In a constantly evolving world, where new forms of income emerge and the regulatory context is constantly updated, information becomes the best ally. Staying updated on tax news and not hesitating to seek professional support in more complex cases are prudent choices that ensure peace of mind and compliance. The tax return, if managed with the right preparation, ceases to be a source of stress and becomes an exercise in awareness and responsibility, an important piece in managing one’s economic life and a contribution to the proper functioning of the country’s system.
Frequently Asked Questions

Taxpayers who received income in the previous year are required to file a tax return. This includes income from employment or a pension (if it exceeds certain thresholds), from self-employment with a VAT number, income from land and buildings, investment income, or other miscellaneous income. The obligation also exists for those required to keep accounting records, such as VAT number holders, even in the absence of income. Anyone who had multiple employers and did not request a final tax adjustment from the last employer is also required to file. Filing a return can also be advantageous for those who are not obligated, for example, to claim tax credits for eligible expenses.
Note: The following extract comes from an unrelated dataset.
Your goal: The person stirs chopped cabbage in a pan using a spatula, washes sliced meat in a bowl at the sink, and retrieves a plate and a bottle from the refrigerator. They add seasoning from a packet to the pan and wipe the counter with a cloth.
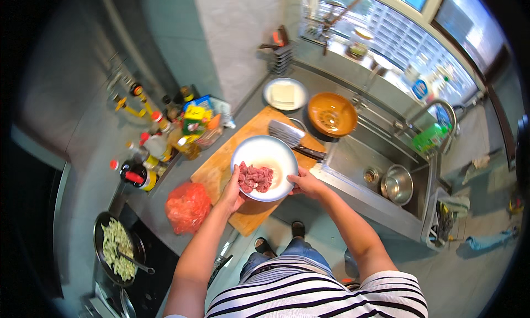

The Modello 730 is intended mainly for employees and retirees. Its great advantage is its simplicity: adjustments, whether a debit or a credit, are made directly on the paycheck or pension payment. The Modello Redditi Persone Fisiche (formerly Unico) is mandatory for VAT number holders, for those who have received business or self-employment income, and for those who must declare specific income such as capital gains or income from trusts. In general, the Modello Redditi is more complex and versatile than the 730.
Tax deadlines are a crucial date. For the 2025 tax return (referring to the 2024 tax year), the key date to circle on your calendar for filing the Modello 730 is September 30. For those using the Modello Redditi Persone Fisiche, the final deadline is October 31, 2025. Regarding payments, the first deadline for paying the balance and the first advance payment of taxes is June 30, 2025, with the option to postpone until July 31 by applying a small surcharge.
Deductible expenses and tax credits allow you to reduce the taxes you pay, but they work differently. Deductible expenses, such as social security contributions or charitable donations to specific entities, are subtracted directly from your total income, lowering the base on which taxes are calculated. Tax credits, on the other hand, such as for medical expenses (for the portion exceeding a threshold), mortgage interest on a primary residence, or education expenses, are subtracted as a percentage (usually 19%) from the gross tax already calculated, thus reducing the final amount to be paid.
Failure to file a tax return results in penalties. If the return is filed with a delay of no more than 90 days, a reduced penalty is applied. After 90 days, the return is considered omitted, and the penalties become heavier: they range from 120% to 240% of the tax due, with a minimum amount. If no tax is due, there is a fixed penalty ranging from €250 to €1,000. In serious cases, when the evaded tax exceeds €50,000, failure to file becomes a criminal offense, punishable even by imprisonment.